Klaim soal perbedaan sikap kerja antar generasi (contoh; millenial komitmen organisasi rendah, turn
over intentionnya lebih tinggi, atau generasi baby boomer motivasinya rendah) secara ilmiah juga
batal. Hasil meta analysis dari 802 studi menemukan bahwa hubungan antara kelompok generasi
dan sikap kerja (35 sikap kerja) sebagian besar lemah, atau bahkan sangat lemah (Ng et al., 2010).
Kecenderungan pekerja untuk merasa puas dan tidak meninggalkan organisasi lebih berkorelasi
terhadap perbedaan usia atau masa kerja pegawai, bukan karena perbedaan generasi. Pada
umumnya, pegawai yang semakin senior dan kariernya terus berkembang mendapatkan derajat
otonomi yang lebih tinggi, variasi tugas lebih luas, serta makna yang lebih mendalam atas pekerjaan
mereka dibandingkan pegawai baru. Pada studi selanjutnya, Ng et al. (2012) menemukan bahwa
stereotyping soal motivasi, adaptasi terhadap perubahan, dan lainnya tidak terbukti memliki
hubungan dengan perbedaan generasi.
Terkait dengan kebutuhan pengembangan yang lebih tinggi dari generasi millenial dibandingkan
dengan generasi lainnya juga tidak terbukti berdasarkan beberapa hasil meta analysis (Koij et al.,
2010) dan hal ini juga didukung oleh hasil studi Ng et al. (2008). Secara umum, temuan keduanya
menjelaskan bahwa perbedaan yang ada bukan kepada berapa besar kebutuhan pengembangan
masing-masing generasi namun lebih kepada bagaimana format dan objek pengembangan yang
dilakukan. Pegawai yang lebih tua cenderung tidak menyukai format pelatihan formal (terjadwal)
apalagi terkait teknis, namun mereka tidak keberatan dengan format yang lain (jadwal yang
fleksibel) dengan objek yang berbeda (contoh; supervisi, mentoring, dan lainnya).

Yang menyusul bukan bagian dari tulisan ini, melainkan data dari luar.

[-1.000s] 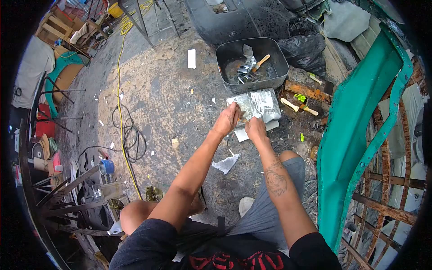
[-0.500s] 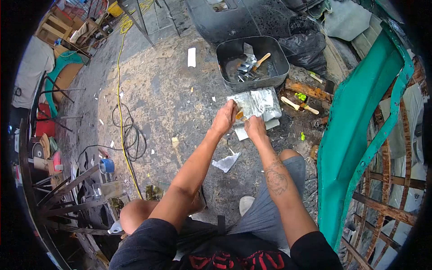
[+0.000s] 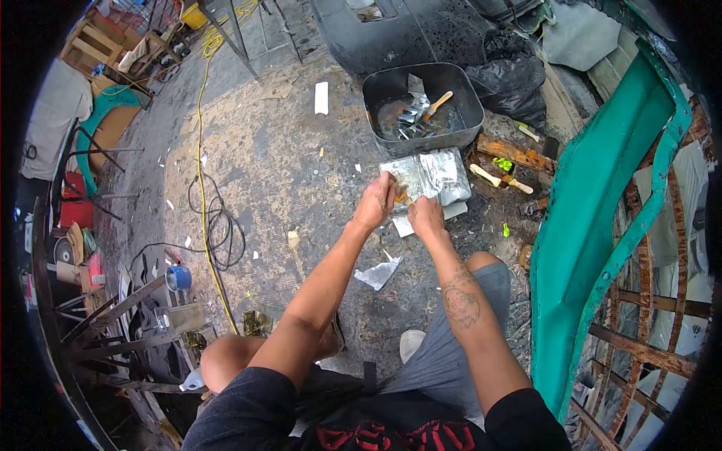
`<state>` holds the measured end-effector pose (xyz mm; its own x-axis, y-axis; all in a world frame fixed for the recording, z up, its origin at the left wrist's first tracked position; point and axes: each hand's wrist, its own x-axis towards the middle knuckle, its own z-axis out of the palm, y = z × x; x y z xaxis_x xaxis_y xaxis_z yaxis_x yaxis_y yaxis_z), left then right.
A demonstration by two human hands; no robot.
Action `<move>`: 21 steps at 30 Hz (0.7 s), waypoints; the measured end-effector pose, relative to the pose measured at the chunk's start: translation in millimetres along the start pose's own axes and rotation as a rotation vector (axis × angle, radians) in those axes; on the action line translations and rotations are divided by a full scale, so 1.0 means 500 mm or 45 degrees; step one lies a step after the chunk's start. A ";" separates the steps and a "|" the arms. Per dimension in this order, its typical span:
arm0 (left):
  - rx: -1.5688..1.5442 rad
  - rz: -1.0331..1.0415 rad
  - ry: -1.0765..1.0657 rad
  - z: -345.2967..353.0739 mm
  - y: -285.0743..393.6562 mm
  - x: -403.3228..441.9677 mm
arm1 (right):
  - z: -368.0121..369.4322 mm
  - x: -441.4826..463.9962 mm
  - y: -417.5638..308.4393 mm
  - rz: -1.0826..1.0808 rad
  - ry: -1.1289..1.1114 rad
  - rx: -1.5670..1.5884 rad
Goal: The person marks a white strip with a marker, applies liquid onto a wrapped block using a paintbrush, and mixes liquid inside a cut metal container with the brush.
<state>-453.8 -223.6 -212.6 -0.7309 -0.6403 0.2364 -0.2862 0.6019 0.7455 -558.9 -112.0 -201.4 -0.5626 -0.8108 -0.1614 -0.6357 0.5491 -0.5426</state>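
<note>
Now more of an amber patch (image 3: pixel 401 198) shows between my left hand (image 3: pixel 375 201) and right hand (image 3: pixel 426 216) than a second ago; work remains at the near edge of the foil-covered block (image 3: pixel 444 173), beside the black tub (image 3: pixel 430 141). Fingers curled in; cannot tell what they pinch.

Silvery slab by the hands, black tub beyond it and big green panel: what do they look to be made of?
Silvery slab: foil-covered, probably aluminium, by its bright, crinkled sheen; the core is hidden.
Black tub: likely plastic, dull, with rounded corners, though metal is possible.
Green panel: smooth painted-looking coat, dark-speckled edges; metal or fibreglass, I can't tell.
</note>
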 end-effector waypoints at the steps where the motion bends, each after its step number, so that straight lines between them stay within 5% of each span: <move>1: -0.024 0.022 -0.040 0.005 -0.006 -0.006 | 0.003 -0.001 0.000 -0.006 0.012 -0.018; 21: 0.007 -0.068 0.147 0.010 -0.007 -0.017 | 0.008 -0.005 -0.003 -0.031 0.007 -0.014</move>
<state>-449.7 -217.6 -220.4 -0.6384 -0.7221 0.2666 -0.3267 0.5678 0.7555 -554.3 -111.5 -203.4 -0.5499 -0.8227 -0.1440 -0.6547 0.5316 -0.5373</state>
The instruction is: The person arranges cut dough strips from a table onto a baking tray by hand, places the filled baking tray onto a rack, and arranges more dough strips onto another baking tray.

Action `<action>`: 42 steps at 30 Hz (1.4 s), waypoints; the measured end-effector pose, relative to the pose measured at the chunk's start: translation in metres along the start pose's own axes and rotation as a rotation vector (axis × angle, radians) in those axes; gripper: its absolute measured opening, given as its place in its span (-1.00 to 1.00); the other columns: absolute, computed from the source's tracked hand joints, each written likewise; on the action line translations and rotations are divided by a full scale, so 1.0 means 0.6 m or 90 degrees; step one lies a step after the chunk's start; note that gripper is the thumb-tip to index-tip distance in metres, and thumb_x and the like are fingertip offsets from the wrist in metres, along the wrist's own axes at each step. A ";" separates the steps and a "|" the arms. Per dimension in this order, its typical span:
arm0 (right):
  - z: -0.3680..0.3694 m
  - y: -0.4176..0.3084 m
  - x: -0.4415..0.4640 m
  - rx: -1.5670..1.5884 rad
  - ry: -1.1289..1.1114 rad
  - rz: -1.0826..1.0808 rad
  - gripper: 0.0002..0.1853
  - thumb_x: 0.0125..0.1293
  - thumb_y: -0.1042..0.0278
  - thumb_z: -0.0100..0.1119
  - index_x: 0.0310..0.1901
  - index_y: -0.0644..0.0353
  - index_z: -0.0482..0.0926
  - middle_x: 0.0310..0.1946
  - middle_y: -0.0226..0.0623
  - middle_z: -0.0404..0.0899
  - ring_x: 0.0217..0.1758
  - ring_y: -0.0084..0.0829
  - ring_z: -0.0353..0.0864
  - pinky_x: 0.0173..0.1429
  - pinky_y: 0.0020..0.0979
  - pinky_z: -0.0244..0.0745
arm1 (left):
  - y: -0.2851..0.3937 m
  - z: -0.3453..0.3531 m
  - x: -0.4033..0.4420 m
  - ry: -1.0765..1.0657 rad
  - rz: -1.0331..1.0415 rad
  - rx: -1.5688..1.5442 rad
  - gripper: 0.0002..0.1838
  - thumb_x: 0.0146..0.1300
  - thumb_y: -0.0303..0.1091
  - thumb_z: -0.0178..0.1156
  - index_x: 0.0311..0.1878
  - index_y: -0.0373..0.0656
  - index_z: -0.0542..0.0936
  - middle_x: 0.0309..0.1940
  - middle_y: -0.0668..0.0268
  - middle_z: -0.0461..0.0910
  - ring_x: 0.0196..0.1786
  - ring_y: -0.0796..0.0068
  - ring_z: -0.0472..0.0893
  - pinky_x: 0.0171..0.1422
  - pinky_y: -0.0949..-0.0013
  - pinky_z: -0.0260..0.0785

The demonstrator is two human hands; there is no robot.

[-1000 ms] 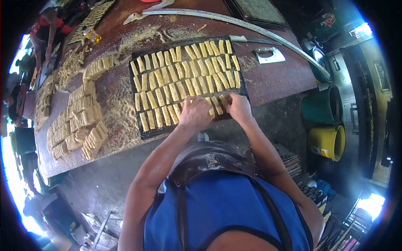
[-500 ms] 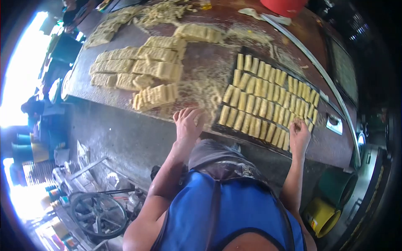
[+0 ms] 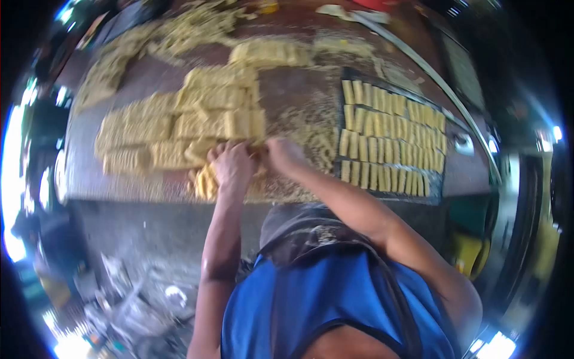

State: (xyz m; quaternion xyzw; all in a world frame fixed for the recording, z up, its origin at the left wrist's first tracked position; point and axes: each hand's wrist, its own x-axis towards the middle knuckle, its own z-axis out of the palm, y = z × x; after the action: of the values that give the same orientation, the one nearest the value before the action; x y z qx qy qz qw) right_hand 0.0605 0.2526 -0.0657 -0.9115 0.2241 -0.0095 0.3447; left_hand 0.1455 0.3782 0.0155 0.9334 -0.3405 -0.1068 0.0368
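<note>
At the left, blocks of pale dough sticks (image 3: 140, 128) stand stacked on the floury table (image 3: 293, 93), packed side by side; in front of them, near the table's edge, lies a smaller pile of sticks (image 3: 205, 182), looser and leaning; the left hand (image 3: 232, 161) is over this pile's right end, its fingers bent and partly spread, though whether they pinch any stick cannot be told; close beside it, the right hand (image 3: 284, 154) reaches in, blurred, its fingertips out of clear sight, so their opening and any hold cannot be told; the sticks look light, soft and easily dented, dusty rather than slippery, and would probably be best held along their long sides, a few together, with gentle, even pressure; further right, beyond scattered crumbs (image 3: 311, 134), a dark baking tray (image 3: 353, 74) carries four rows of separate sticks (image 3: 359, 117)
</note>
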 end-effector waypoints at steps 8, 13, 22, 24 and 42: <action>-0.036 -0.038 -0.010 0.228 0.000 0.080 -0.81 0.15 0.34 0.31 -0.26 0.25 0.62 -0.27 -0.01 0.70 -0.14 -0.02 0.71 -0.09 -0.10 0.62 | -0.003 -0.013 -0.006 0.000 0.074 -0.181 -0.65 0.07 -0.30 0.43 -0.04 -0.08 0.69 -0.04 0.25 0.72 0.14 0.23 0.61 0.37 -0.02 0.15; -0.200 0.041 -0.093 0.418 -0.055 0.132 -0.75 0.21 0.39 0.37 -0.15 0.30 0.55 -0.24 -0.19 0.61 -0.28 -0.43 0.61 -0.26 -0.36 0.61 | 0.051 -0.021 0.008 -0.035 0.127 -0.333 -0.68 0.23 -0.29 0.41 0.01 -0.21 0.65 -0.05 0.17 0.72 -0.07 0.21 0.70 0.04 0.01 0.57; -0.477 0.416 -0.528 0.182 0.386 0.427 -0.71 0.22 0.28 0.37 -0.11 0.28 0.61 -0.27 -0.24 0.69 -0.25 -0.45 0.69 -0.12 -0.34 0.62 | 0.533 -0.006 -0.066 -0.344 0.417 -0.520 -0.65 0.34 -0.17 0.30 0.06 -0.21 0.61 -0.05 0.10 0.72 0.01 0.32 0.71 0.18 0.25 0.55; -0.489 0.489 -0.578 0.213 0.406 0.458 -0.69 0.19 0.27 0.36 -0.14 0.32 0.61 -0.30 -0.19 0.69 -0.27 -0.35 0.71 -0.13 -0.28 0.62 | 0.656 0.030 -0.097 -0.419 0.451 -0.531 -0.61 0.30 -0.15 0.32 0.06 -0.22 0.62 -0.06 0.16 0.73 -0.04 0.32 0.73 0.13 0.26 0.55; -0.479 0.439 -0.560 -0.096 0.193 0.299 -0.81 0.30 0.25 0.21 -0.19 0.18 0.63 -0.21 -0.07 0.67 -0.09 -0.05 0.70 -0.01 -0.06 0.59 | 0.747 0.119 -0.130 -0.138 0.452 -0.136 -0.70 0.14 -0.06 0.42 -0.09 0.07 0.78 -0.11 0.24 0.70 0.10 0.20 0.61 0.37 0.01 0.24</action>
State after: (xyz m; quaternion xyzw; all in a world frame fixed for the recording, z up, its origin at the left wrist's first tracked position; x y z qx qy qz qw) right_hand -0.3969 0.0384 0.0328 -0.8460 0.4779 -0.0491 0.2313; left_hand -0.2102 0.0857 0.0232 0.7318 -0.6311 -0.2207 0.1321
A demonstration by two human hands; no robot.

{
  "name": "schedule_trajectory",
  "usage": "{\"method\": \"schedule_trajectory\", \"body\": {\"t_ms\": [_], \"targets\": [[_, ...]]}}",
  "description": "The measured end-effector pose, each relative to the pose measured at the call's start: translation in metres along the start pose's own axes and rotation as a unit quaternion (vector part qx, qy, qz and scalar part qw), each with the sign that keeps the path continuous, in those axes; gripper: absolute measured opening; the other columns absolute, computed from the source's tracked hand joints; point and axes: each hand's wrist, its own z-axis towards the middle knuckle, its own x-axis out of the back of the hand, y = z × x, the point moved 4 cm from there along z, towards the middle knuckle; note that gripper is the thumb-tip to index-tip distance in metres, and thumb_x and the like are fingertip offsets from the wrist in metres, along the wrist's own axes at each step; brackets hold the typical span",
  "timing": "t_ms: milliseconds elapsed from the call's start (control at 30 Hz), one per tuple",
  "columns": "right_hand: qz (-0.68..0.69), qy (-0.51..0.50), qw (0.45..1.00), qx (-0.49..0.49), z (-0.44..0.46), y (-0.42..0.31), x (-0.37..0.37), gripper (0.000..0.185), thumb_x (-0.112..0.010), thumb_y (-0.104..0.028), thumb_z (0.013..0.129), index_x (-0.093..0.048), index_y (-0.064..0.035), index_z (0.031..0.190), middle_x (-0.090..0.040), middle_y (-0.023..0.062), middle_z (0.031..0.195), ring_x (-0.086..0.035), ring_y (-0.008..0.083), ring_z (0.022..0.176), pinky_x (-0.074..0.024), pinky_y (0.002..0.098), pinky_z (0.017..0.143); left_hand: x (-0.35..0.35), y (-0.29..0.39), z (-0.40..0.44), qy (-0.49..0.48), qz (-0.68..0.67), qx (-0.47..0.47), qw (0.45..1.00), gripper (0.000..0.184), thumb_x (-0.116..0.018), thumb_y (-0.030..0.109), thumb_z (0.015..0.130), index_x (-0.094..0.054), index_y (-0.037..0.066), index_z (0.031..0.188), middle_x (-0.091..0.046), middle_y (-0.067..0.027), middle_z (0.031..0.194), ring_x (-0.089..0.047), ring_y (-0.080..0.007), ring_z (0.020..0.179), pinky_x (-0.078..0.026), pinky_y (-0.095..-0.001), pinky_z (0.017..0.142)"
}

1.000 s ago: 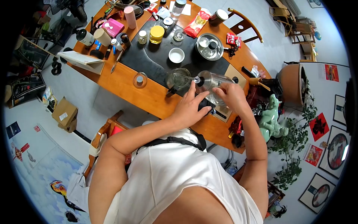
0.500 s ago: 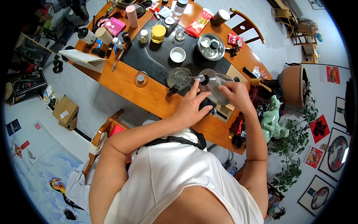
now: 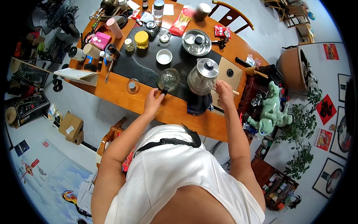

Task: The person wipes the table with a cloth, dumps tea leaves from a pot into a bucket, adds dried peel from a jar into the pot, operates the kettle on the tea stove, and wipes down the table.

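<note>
A glass kettle with a metal lid [image 3: 203,76] stands upright at the right side of the black mat. My right hand [image 3: 224,91] is closed round its handle side. Left of the kettle sits a glass pot [image 3: 169,79] with clear liquid in it. My left hand [image 3: 153,102] pinches the dark handle of that pot at the table's front edge. A dark cloth [image 3: 198,105] lies below the kettle. Beyond the pot is a small white bowl [image 3: 164,56], and to the left a round glass lid [image 3: 133,86].
A lidded steel pot [image 3: 197,43], a yellow-lidded jar [image 3: 141,39] and a red snack bag [image 3: 180,21] are farther back. A desk calendar [image 3: 79,75] stands left. A green figurine [image 3: 271,110] and a large planter [image 3: 292,69] are right.
The kettle was tilted, pouring into the glass pot; now it is upright. My left hand has moved from the kettle's lid to the pot's handle. The view has shifted.
</note>
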Motion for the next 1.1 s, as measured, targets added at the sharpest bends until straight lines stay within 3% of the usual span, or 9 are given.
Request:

Apa hikmahnya untuk kita ?

Dari uraian ringkas ini kita melihat bahwa perbedaan lintas generasi bukanlah masalah yang nyata.
Para “orator lintas generasi” terindikasi mencoba mengambil untung melalui penciptaan histeria
generasi dengan jalan membesar-besarkan konsekuensi perbedaan generasi daripada kenyataan
yang ada. Mereka sengaja menjual solusi untuk masalah yang belum diverifikasi secara ilmiah,
bahkan mereka gagal mengidentifikasi symptom dari masalah. Dengan demikian, alih-alih
menggelontorkan waktu dan biaya untuk melakukan intervensi maupun program pelatihan untuk
menyadarkan pentingnya isu “perbedaan generasi”, hasil penelitian ilmah justru tidak mendukung
gagasan tersebut.

Sebagai jalan keluar, ketika anda ingin meningkatkan produktivitas pegawai sekaligus menunjang
efisiensi organisasi, yang perlu didalami pertama kali adalah perbedaan individu dan kelompok yang
khas dibandingkan mengandalkan mitos kesenjangan generasi. Mengandalkan “label” perbedaan
generasi dalam pengelolaan SDM merupakan kemalasan berpikir sekaligus asumsi yang tidak
berguna. Jika anda menemukan “pedagang” isu lintas generasi menggunakan “cara-cara” kasar
untuk menjual produk mereka, maka anda dapat melakukan kritik dengan tepat melalui temuan-
temuan di atas. Pada akhirnya, para praktisi dan akademisi di bidang HR perlu fokus kembali untuk
mencari cara yang benar-benar bermanfaat dalam mengidentifikasi kebutuhan dan motivasi
beragam pegawai yang mereka tangani.